Could you restate the data word for word and drop the pictures?

- [Dataset extract]
◇ ◇ ◇
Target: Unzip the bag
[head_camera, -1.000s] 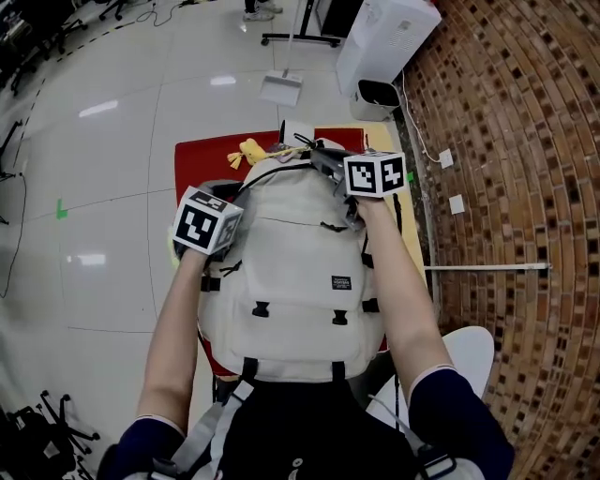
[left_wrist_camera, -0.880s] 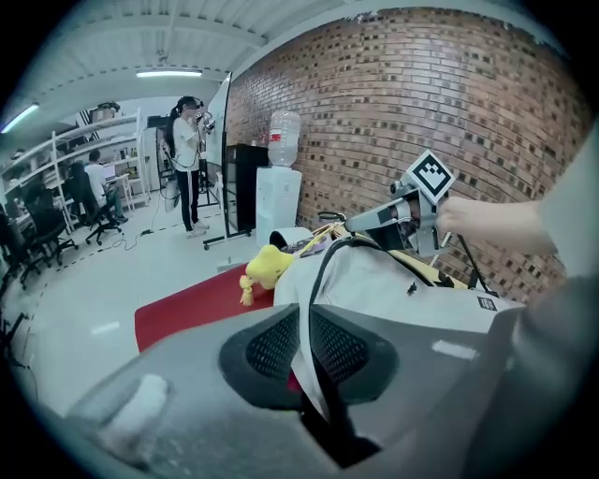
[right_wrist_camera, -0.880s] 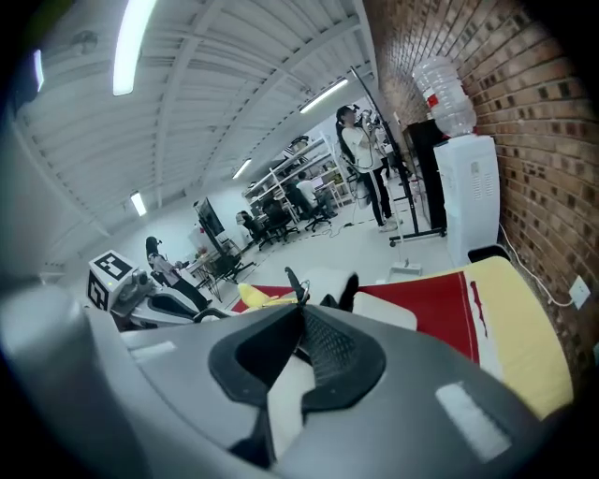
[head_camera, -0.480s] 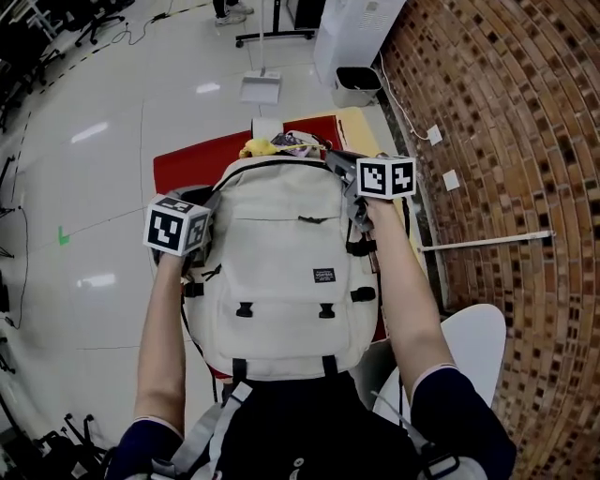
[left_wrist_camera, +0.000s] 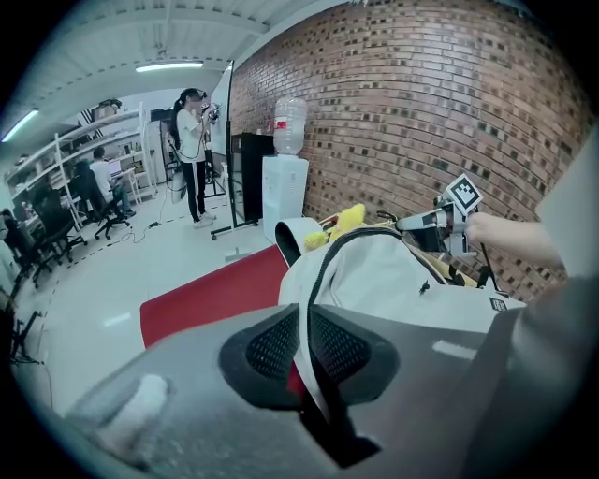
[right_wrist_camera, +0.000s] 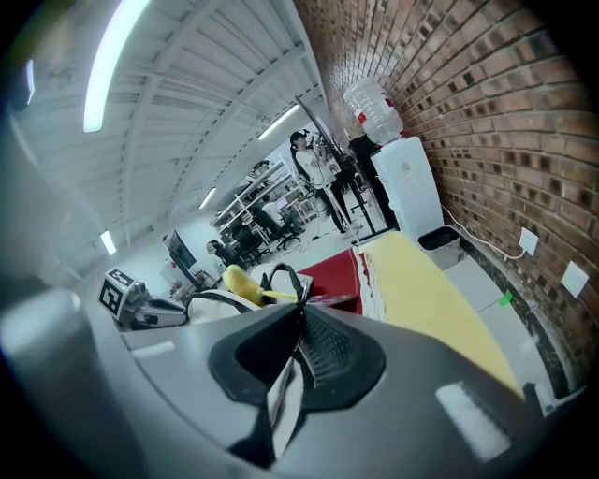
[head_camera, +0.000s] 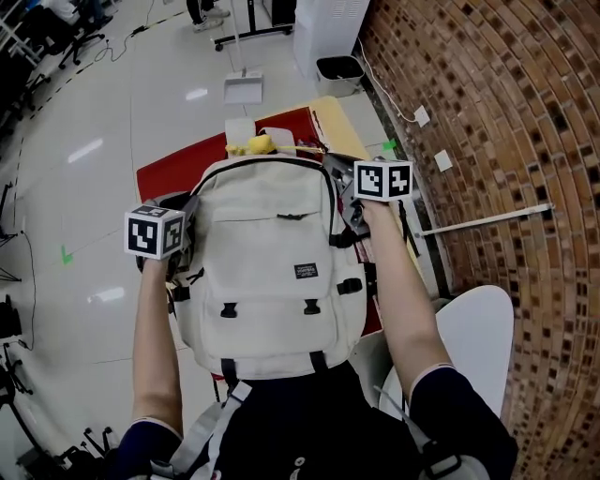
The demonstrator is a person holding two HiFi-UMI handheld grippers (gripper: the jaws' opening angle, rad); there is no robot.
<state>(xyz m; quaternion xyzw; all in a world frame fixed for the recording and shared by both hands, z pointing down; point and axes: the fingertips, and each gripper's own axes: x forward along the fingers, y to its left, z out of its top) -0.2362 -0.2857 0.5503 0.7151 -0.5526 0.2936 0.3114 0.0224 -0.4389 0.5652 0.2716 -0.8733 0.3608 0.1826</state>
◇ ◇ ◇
- [Result below]
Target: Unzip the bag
[head_camera, -1.000s] 
[left_wrist_camera, -0.880s] 
[right_wrist_camera, -0.880s] 
[head_camera, -0.480s] 
[left_wrist_camera, +0.000s] 
[right_wrist_camera, +0.000s] 
[head_camera, +0.000s] 
The demonstrator is a person holding two HiFi-UMI handheld grippers (gripper: the jaws' opening angle, rad); there is no robot.
<state>(xyz m; quaternion xyzw; all in a world frame fixed for the recording and shared by both hands, z pointing down; point and axes: the fingertips, and each gripper's own axes: x forward along the fingers, y to its left, z out of its top) -0.2362 -0.2857 0.5503 0.7151 -0.5526 0.2936 0.3114 0.0224 -0.4389 0.5652 0.2716 -0.8733 0.3608 0.1826</state>

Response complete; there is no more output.